The Jews elected a committee which assumed responsibility for the internal administration of the camp. Synagogues were organized for the high holidays by different groups, often on the basis of the origin of the participants. There was a synagogue for Jews from Poland, another for Hungarian and Lithuanian Jews.

Smaller groups - Hasidic Jews or those from Marmarosh, an area on the border of Rumania spilling into Hungary and Slovakia - had their own places of prayer.

I attended morning services in the synagogue for Polish Jews. The prayers were charged with emotion, very moving, very painful. The tears shed came from the depths of their hearts, mourning those who were lost, murdered in the camps. It was rare to find among those present individuals whose siblings or more distant family members had survived.

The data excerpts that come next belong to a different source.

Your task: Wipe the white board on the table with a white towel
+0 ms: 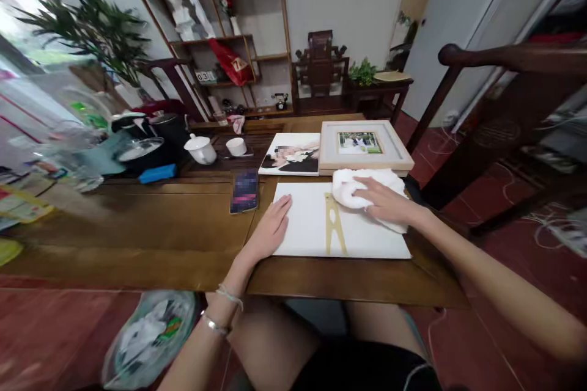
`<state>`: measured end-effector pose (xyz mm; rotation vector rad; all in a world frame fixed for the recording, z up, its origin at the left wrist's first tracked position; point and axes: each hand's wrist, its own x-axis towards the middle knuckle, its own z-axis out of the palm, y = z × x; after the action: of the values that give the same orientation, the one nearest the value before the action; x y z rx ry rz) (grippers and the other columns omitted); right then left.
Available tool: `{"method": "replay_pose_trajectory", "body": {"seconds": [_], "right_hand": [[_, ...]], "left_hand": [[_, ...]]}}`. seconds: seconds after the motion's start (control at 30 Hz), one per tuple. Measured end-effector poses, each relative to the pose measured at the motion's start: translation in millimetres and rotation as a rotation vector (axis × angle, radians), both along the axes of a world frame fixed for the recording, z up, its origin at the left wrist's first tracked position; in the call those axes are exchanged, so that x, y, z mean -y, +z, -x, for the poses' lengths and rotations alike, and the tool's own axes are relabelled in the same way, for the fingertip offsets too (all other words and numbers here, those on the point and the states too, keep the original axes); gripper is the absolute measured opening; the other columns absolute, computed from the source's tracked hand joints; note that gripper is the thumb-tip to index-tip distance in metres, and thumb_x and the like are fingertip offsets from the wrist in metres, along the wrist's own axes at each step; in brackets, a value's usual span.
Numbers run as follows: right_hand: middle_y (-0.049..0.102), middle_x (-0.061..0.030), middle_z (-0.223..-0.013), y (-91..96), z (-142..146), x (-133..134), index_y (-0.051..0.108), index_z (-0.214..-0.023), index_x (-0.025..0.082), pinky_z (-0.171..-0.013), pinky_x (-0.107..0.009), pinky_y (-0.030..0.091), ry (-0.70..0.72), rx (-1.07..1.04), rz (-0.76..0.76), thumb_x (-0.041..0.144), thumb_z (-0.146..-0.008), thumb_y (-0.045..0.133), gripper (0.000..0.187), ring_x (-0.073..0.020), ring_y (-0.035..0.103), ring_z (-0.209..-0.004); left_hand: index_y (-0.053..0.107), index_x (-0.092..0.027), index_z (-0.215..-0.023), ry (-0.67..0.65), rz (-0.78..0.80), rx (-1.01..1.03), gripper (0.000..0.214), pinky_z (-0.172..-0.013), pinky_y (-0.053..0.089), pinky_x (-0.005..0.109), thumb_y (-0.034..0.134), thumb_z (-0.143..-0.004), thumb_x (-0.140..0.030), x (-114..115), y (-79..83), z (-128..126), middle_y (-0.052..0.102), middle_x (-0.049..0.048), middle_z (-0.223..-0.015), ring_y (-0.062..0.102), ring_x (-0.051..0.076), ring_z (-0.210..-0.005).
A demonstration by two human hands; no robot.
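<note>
A white rectangular panel [302, 226] lies flat on the wooden table in front of me. On its face is a tan A-shaped stand leg [333, 235] with cut-out holes. My left hand [270, 229] rests flat on the panel's left edge, fingers stretched out and holding nothing. A bunched white cloth [392, 182] covers the panel's upper right part, and my right hand [380, 198] grips it from above, pressing it down. The cloth hides that corner of the panel.
Behind the panel lie a photo print [288, 156] and a pale framed photo [398, 143]. A phone [244, 191] is left of the panel. Farther left are a lidded white cup [200, 149], a small white cup [236, 146] and a blue block [157, 173]. A bin [186, 305] stands below.
</note>
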<state>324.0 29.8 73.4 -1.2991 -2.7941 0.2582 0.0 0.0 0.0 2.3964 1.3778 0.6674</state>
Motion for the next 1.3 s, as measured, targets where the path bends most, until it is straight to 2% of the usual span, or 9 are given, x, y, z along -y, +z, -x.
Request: {"method": "replay_pose_trajectory", "body": {"seconds": [0.13, 0.37, 0.43, 0.53, 0.7, 0.8, 0.9, 1.13, 1.3], "right_hand": [[0.046, -0.0182, -0.141, -7.0, 3, 10, 0.062, -0.115, 0.011, -0.109, -0.058, 0.024, 0.037, -0.001, -0.032, 0.005, -0.066, 0.046, 0.052, -0.0362, 0.024, -0.139], [0.028, -0.0033, -0.155, -11.4, -11, 118, 0.069, -0.094, 0.02, -0.113, -0.062, 0.012, 0.177, -0.04, 0.02, 0.001, -0.055, 0.046, 0.049, -0.0339, 0.004, -0.144], [0.027, -0.0017, -0.155, -9.5, -13, 133, 0.069, -0.091, 0.021, -0.113, -0.062, 0.012, 0.191, -0.038, 0.042, 0.001, -0.055, 0.046, 0.047, -0.0335, 0.002, -0.144], [0.03, -0.0026, -0.154, -6.2, -12, 119, 0.068, -0.095, 0.02, -0.114, -0.06, 0.014, 0.195, -0.039, 0.054, 0.0, -0.055, 0.045, 0.05, -0.0311, 0.006, -0.144], [0.038, -0.0119, -0.149, -4.5, 1, 45, 0.065, -0.108, 0.015, -0.112, -0.06, 0.018, 0.1, -0.043, 0.039, 0.001, -0.061, 0.045, 0.053, -0.0322, 0.017, -0.142], [0.04, -0.0163, -0.146, -6.9, 13, 20, 0.062, -0.114, 0.013, -0.111, -0.061, 0.019, 0.041, -0.048, 0.015, 0.002, -0.063, 0.045, 0.055, -0.0339, 0.02, -0.141], [0.035, -0.0133, -0.15, -10.5, 20, 34, 0.065, -0.111, 0.015, -0.109, -0.066, 0.015, 0.052, -0.033, -0.015, 0.003, -0.062, 0.047, 0.053, -0.0363, 0.015, -0.142], [0.028, -0.0096, -0.154, -7.7, 15, 113, 0.071, -0.099, 0.019, -0.109, -0.067, 0.011, 0.192, 0.018, 0.041, 0.002, -0.059, 0.053, 0.047, -0.0396, 0.005, -0.142], [0.03, -0.0103, -0.153, -5.4, 23, 85, 0.068, -0.105, 0.018, -0.109, -0.064, 0.017, 0.141, 0.05, 0.003, 0.003, -0.063, 0.053, 0.048, -0.0388, 0.012, -0.142]], "left_hand": [[0.039, -0.013, -0.141, -0.003, -0.009, 0.01, 0.048, -0.119, 0.02, 0.046, 0.029, -0.096, -0.027, -2, -2.1, 1, 0.035, 0.0126, -0.15, 0.028, 0.022, -0.142], [0.036, -0.015, -0.143, 0.003, -0.005, 0.009, 0.049, -0.118, 0.02, 0.049, 0.028, -0.096, -0.026, -1, -1.5, 0, 0.033, 0.0121, -0.152, 0.028, 0.022, -0.142], [0.036, -0.014, -0.143, 0.007, -0.001, 0.009, 0.049, -0.118, 0.02, 0.049, 0.028, -0.096, -0.026, -1, -1.2, -1, 0.033, 0.0122, -0.152, 0.027, 0.023, -0.142], [0.037, -0.014, -0.142, 0.009, -0.003, 0.013, 0.049, -0.118, 0.019, 0.049, 0.029, -0.096, -0.026, -1, -0.7, 0, 0.034, 0.0124, -0.151, 0.028, 0.023, -0.142], [0.038, -0.016, -0.142, -0.002, -0.002, 0.019, 0.048, -0.118, 0.02, 0.049, 0.029, -0.096, -0.026, -1, -0.4, 1, 0.035, 0.0113, -0.151, 0.028, 0.023, -0.142], [0.038, -0.017, -0.142, 0.0, -0.001, 0.027, 0.048, -0.118, 0.019, 0.049, 0.03, -0.096, -0.027, -2, -0.8, 1, 0.036, 0.0106, -0.151, 0.028, 0.022, -0.142], [0.038, -0.017, -0.142, 0.004, -0.003, 0.031, 0.048, -0.118, 0.019, 0.05, 0.03, -0.096, -0.027, -2, -1.2, 1, 0.036, 0.0103, -0.151, 0.028, 0.022, -0.142], [0.038, -0.013, -0.142, 0.016, -0.004, 0.007, 0.049, -0.118, 0.02, 0.049, 0.029, -0.096, -0.026, -1, -1.4, -1, 0.034, 0.013, -0.151, 0.028, 0.023, -0.142], [0.038, -0.015, -0.142, 0.015, 0.001, 0.007, 0.049, -0.118, 0.02, 0.048, 0.029, -0.096, -0.027, 0, 0.7, -1, 0.035, 0.0117, -0.151, 0.028, 0.022, -0.142]]}}
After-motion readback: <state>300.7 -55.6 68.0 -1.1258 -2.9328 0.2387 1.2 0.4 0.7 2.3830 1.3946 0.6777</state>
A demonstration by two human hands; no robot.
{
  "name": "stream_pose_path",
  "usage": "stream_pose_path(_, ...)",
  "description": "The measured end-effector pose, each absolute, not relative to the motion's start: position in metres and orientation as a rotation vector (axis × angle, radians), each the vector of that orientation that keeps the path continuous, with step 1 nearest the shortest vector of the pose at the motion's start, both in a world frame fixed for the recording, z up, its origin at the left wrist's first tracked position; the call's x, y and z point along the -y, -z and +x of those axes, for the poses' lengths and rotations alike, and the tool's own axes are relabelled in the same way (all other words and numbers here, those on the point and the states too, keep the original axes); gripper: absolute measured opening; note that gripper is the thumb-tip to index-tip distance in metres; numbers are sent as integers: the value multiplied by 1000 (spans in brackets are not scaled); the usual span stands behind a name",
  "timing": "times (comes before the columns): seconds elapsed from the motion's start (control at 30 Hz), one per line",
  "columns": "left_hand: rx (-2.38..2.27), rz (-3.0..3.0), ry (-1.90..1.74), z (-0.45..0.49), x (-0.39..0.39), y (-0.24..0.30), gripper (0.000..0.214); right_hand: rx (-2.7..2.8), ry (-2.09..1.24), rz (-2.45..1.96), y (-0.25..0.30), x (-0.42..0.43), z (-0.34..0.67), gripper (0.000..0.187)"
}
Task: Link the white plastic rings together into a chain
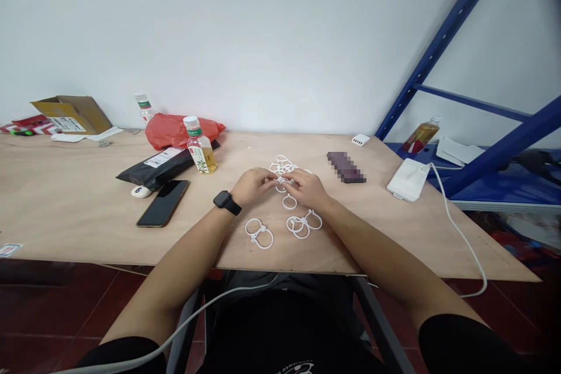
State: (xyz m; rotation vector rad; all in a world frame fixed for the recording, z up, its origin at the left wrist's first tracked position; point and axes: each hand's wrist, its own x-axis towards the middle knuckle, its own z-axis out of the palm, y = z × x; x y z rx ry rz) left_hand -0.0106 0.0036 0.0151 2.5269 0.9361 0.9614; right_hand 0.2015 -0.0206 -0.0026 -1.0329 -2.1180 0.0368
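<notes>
My left hand (252, 186) and my right hand (307, 188) meet above the middle of a plywood table (87, 210), their fingertips pinching a white plastic ring (280, 180). Just beyond my hands lies a tangled cluster of similar rings (280, 166). A single ring (289, 202) rests right below my fingers. Nearer the table's front edge are a linked pair of rings (258, 234) and a small linked group (302, 223). My hands hide part of the rings. A black smartwatch (227, 202) sits on my left wrist.
To the left lie a black smartphone (163, 203), a black parcel (158, 168), a tea bottle (200, 146) and a red plastic bag (179, 131). A cardboard box (72, 115) stands far left. A white power bank (407, 179) with a cable (460, 228) lies right, near a blue metal shelf (482, 128).
</notes>
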Motion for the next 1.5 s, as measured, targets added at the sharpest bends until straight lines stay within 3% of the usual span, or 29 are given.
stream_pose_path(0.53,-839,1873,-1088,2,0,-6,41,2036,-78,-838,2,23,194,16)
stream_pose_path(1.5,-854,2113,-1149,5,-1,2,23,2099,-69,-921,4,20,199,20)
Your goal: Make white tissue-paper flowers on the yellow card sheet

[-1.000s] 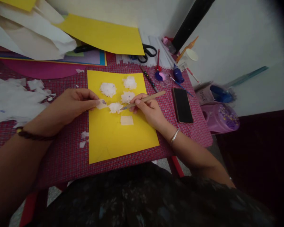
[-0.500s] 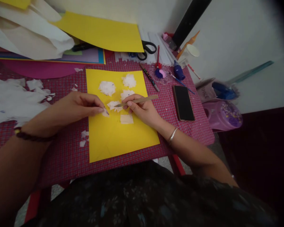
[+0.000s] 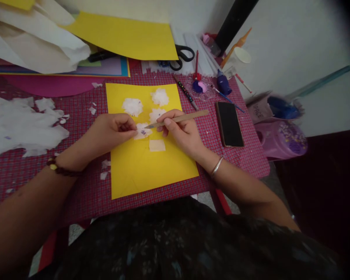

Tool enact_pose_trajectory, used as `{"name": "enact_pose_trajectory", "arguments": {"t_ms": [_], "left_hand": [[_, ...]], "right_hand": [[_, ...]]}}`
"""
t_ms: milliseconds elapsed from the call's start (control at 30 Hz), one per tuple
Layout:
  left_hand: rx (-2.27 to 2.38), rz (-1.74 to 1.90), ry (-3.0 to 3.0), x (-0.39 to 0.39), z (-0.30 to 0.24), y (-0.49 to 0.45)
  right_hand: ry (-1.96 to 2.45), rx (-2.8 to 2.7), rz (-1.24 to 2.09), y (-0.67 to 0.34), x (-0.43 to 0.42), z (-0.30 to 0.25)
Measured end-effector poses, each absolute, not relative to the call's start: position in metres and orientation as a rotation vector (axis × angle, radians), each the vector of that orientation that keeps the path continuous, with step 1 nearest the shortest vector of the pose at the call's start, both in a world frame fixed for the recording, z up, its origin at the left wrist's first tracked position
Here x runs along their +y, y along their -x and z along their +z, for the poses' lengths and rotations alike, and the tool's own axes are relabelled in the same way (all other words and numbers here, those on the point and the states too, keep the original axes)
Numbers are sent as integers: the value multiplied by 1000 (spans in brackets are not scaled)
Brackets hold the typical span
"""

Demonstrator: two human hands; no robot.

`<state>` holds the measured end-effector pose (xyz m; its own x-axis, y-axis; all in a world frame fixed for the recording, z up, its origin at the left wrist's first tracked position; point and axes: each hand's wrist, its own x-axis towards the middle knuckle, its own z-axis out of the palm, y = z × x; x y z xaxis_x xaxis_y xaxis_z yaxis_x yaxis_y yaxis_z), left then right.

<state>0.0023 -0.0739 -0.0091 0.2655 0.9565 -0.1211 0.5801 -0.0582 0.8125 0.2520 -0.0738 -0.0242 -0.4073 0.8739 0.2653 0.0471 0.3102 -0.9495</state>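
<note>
A yellow sheet of paper [image 3: 154, 171] lies on the table, bearing several ruffled clusters of white tissue paper [image 3: 132, 106]. My left hand [image 3: 113, 130] comes in from the left, thumb and forefinger pinched on white tissue paper at the left edge of the lowest cluster [image 3: 142, 132], which shows small purple marks. Between the fingers of my right hand [image 3: 182, 132] is a thin tan stick [image 3: 192, 115], held like a pen. Its greyish pointed tip is at that same cluster. Just below lies a flat, pale square of paper [image 3: 157, 145].
Torn white paper [image 3: 23, 124] is heaped on the left. A phone [image 3: 230, 124], a black marker [image 3: 186, 92], a paint dish [image 3: 202, 87], a blue bottle [image 3: 223, 82] and scissors [image 3: 184, 54] lie right and behind. A purple bin [image 3: 280, 142] stands past the table's right edge.
My left hand has moved right, bringing its small paper piece to the lowest cluster. My right hand has shifted slightly right with the stick. The view has moved a little.
</note>
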Motion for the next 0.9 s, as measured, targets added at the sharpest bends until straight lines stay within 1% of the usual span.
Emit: {"name": "enact_pose_trajectory", "arguments": {"t_ms": [133,367,500,600,733,900], "left_hand": [[1399,608,-1791,-74,-10,-3],[1386,669,-1755,-72,-13,-5],[1417,742,-1635,-70,-8,-3],[1418,757,-1572,-69,-7,-2],[1361,767,-1565,-68,-9,1],[1359,745,-1561,-68,-13,2]], "right_hand": [[769,-1923,1105,-249,-81,-24],[814,-2309,763,-249,-88,-19],[885,-2638,487,-245,-98,-8],[833,-2828,237,-240,-104,-3],[756,-2873,36,-237,-108,-2],[715,-2862,-20,-236,-107,-5]]}}
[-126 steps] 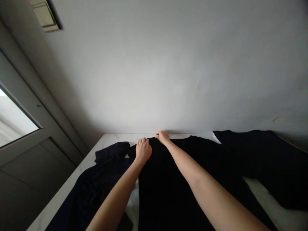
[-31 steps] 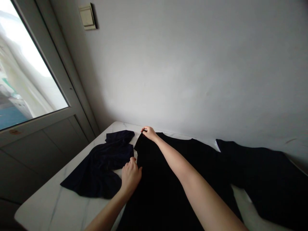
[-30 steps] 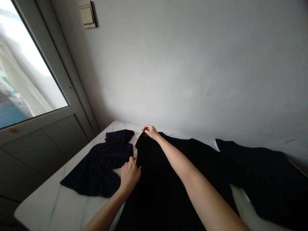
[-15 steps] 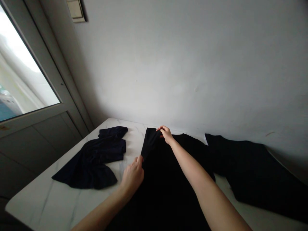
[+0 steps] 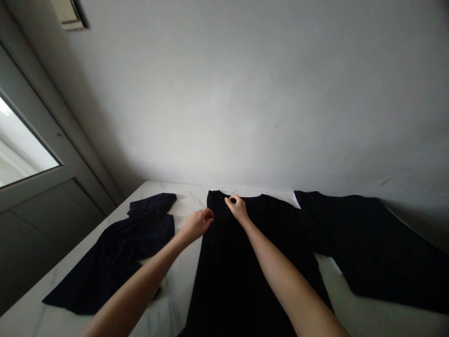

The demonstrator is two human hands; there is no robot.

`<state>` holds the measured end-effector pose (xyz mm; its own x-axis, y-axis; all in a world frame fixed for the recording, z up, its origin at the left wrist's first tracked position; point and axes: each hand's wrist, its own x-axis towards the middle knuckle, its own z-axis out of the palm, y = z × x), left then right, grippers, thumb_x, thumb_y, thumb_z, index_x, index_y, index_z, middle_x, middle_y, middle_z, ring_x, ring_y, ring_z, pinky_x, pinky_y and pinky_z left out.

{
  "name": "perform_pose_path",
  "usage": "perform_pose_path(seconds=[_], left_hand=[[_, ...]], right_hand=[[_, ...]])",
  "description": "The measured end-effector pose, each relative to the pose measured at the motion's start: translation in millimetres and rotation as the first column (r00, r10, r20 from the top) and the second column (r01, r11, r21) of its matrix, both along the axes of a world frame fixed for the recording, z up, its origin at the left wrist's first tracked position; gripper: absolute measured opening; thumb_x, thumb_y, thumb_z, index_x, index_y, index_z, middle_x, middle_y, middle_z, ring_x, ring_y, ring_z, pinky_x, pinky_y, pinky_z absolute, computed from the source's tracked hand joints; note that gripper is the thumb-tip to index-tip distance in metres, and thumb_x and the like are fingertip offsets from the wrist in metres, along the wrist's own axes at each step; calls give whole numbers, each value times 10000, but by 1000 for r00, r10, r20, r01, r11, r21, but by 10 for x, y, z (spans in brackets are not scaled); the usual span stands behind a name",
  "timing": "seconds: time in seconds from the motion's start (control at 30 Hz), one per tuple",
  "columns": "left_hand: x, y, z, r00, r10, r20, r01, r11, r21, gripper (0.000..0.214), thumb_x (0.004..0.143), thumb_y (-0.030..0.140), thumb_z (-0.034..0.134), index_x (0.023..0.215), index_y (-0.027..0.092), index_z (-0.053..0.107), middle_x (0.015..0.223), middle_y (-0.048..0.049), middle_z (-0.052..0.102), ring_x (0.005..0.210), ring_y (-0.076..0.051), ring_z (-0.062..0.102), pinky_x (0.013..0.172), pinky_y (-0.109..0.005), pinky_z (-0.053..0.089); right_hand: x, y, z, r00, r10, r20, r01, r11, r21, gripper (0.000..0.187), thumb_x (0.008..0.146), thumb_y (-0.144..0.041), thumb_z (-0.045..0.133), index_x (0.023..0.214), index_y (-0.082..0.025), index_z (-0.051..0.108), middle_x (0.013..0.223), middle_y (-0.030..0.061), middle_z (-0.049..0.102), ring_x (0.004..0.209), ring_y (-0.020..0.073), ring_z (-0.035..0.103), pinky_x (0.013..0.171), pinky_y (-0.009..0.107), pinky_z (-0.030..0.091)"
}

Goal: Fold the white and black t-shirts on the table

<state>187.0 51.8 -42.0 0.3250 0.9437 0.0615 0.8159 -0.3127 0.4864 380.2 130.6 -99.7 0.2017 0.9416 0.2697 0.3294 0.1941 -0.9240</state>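
Observation:
A black garment [image 5: 245,267] lies spread on the white marble table [image 5: 175,299], its left side folded inward into a straight edge. My left hand [image 5: 197,223] rests at that left edge near the top, fingers curled and touching the cloth. My right hand [image 5: 237,208] presses on the garment just below the neckline, fingers bent in a pinch on the fabric.
A dark navy garment [image 5: 119,252] lies crumpled to the left on the table. Another black garment [image 5: 372,238] spreads out at the right against the grey wall [image 5: 245,93]. A window frame [image 5: 42,173] stands at the left; a wall switch [image 5: 68,14] is high up.
The garment's left sleeve has been folded inward. My right hand came down from the lifted corner to below the neckline, and my left hand slid up the edge toward it.

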Motion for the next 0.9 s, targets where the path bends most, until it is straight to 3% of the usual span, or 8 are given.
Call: perform_pose_path(seconds=[0.07, 0.17, 0.33, 0.57, 0.77, 0.9], left_hand=[[-43, 513, 5, 998, 44, -48, -40, 996, 81, 226, 900, 210, 490, 1086, 204, 617, 991, -66, 683, 886, -195, 653, 812, -310, 487], [-60, 1173, -46, 994, 31, -103, -20, 994, 104, 274, 884, 145, 485, 1128, 186, 603, 1070, -94, 645, 949, -198, 639, 895, -344, 480], [-33, 1786, -149, 981, -133, -143, 138, 990, 30, 185, 791, 137, 591, 938, 207, 679, 928, -44, 638, 983, -211, 613, 949, -351, 458], [-60, 2112, -141, 949, -297, -106, 296, 955, -22, 87, 710, 196, 653, 790, 188, 687, 928, -33, 636, 925, -192, 588, 858, -293, 476], [-72, 2139, -184, 932, -357, -56, 354, 933, -57, 194, 811, 231, 543, 934, 154, 672, 948, -38, 682, 836, -153, 595, 767, -258, 481], [-46, 2148, -205, 915, -395, -83, 388, 917, -94, 294, 784, 141, 528, 1045, 169, 661, 1014, -32, 701, 853, -137, 611, 760, -234, 472]], right_hand=[[-32, -11, -31, 995, 33, 95, -40, 996, 74, 188, 642, -339, 675, 686, -235, 525, 745, 6, 621, 782, 217, 600, 785, 329, 465], [-57, -18, -86, 973, 61, 224, -99, 982, 162, 175, 651, -222, 656, 725, -237, 498, 801, 15, 619, 817, 215, 599, 799, 336, 470], [-65, -7, -130, 944, 47, 326, -126, 966, 228, 178, 680, -85, 532, 769, -236, 500, 845, 24, 589, 838, 199, 588, 799, 331, 484], [-101, 3, -81, 943, 46, 329, -136, 957, 257, 231, 643, -52, 479, 781, -233, 515, 822, 17, 555, 788, 192, 566, 766, 327, 486], [-87, -8, -25, 966, 22, 259, -101, 950, 294, 205, 628, -54, 455, 710, -242, 469, 728, -3, 559, 712, 175, 558, 710, 294, 467], [-79, -15, -24, 974, 32, 225, -99, 951, 293, 174, 668, -72, 444, 690, -245, 455, 695, -10, 569, 682, 168, 564, 698, 287, 462]])
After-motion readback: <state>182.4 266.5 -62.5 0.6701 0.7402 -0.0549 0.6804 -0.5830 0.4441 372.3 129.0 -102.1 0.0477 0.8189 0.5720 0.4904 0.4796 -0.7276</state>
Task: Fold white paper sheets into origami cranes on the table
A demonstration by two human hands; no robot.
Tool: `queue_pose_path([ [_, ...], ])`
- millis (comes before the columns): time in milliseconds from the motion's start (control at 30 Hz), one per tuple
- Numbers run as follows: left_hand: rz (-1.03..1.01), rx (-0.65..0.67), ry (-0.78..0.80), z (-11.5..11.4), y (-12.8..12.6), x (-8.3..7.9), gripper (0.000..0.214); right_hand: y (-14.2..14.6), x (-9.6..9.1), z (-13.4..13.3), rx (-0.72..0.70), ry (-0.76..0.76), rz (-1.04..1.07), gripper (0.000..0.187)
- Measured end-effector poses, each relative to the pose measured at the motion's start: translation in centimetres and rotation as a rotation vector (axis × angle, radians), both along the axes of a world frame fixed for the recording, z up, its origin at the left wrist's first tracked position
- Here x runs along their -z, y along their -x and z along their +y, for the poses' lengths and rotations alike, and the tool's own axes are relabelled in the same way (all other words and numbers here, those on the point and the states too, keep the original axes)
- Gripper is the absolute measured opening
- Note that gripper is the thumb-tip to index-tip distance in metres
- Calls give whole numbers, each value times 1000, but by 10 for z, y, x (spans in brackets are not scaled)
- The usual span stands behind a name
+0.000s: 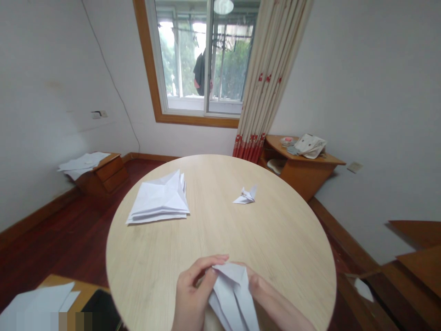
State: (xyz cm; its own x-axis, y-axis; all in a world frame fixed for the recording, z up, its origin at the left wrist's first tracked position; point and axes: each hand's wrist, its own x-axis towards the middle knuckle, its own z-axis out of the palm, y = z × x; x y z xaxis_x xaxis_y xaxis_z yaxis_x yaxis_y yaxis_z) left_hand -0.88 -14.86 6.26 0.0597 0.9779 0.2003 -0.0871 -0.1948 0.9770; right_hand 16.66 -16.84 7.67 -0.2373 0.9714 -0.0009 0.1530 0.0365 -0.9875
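Observation:
A partly folded sheet of white paper is held up over the near side of the round table. My left hand pinches its upper left corner between thumb and fingers. My right hand is behind the paper's right side, its fingers mostly hidden by the sheet. Long creases run down the paper, and a flap is turned over at its top. Farther off on the table, a small folded paper figure with pointed ends sits right of the middle. A stack of creased white sheets lies at the left.
At the lower left, papers and a dark object lie on a wooden surface. A small cabinet with papers on top stands by the left wall. A corner desk holding a cloth bag stands behind at right.

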Motion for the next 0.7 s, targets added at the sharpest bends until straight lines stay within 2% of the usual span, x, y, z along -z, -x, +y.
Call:
queue_pose_path([
  [100,-2,-20,11,-2,-3,-5,19,1,-5,2,-141,60,34,65],
  [167,11,-31,20,-2,-4,-7,21,1,-4,4,-86,103,1,70],
  [233,32,-43,58,-1,-3,-9,23,-2,-1,6,54,75,-162,71],
  [333,35,-71,129,1,-4,-7,27,-7,-2,7,191,-183,-588,72],
  [467,-43,-74,198,2,-6,-3,32,-12,-13,5,80,-585,-1000,73],
  [567,-128,-18,271,5,-5,-1,40,-12,-23,5,-48,-717,-1179,67],
  [700,-227,51,458,10,2,2,50,-9,-38,8,-135,-812,-1338,37],
])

The older generation was almost not there. They were the first victims, since they lacked the physical strength to withstand the horrors of the camps. Few children survived. They, too, succumbed quickly. The survivors prayed, remembered, wept and found a little comfort in those tears.

After morning prayers, I decided to visit other synagogues and spend some time with other groups. I left the synagogue and walked across the half empty streets. There were many people who remained in the street and refused to attend services. They were angry at G-d.

Among them were formerly religious Jews who could not accept the apparent indifference of G-d to the suffering; the torture, and the tragedy they had both witnessed and experienced in their homes and in the camps.

They could not reconcile their former beliefs and convictions of an All-Merciful, Almighty Divine Being, with the catastrophe that had struck their communities. They would not pray. When they heard the recitation of the Kaddish, the special prayer of mourners expressing praise of the Lord, they reacted angrily that G-d did not deserve the Kaddish.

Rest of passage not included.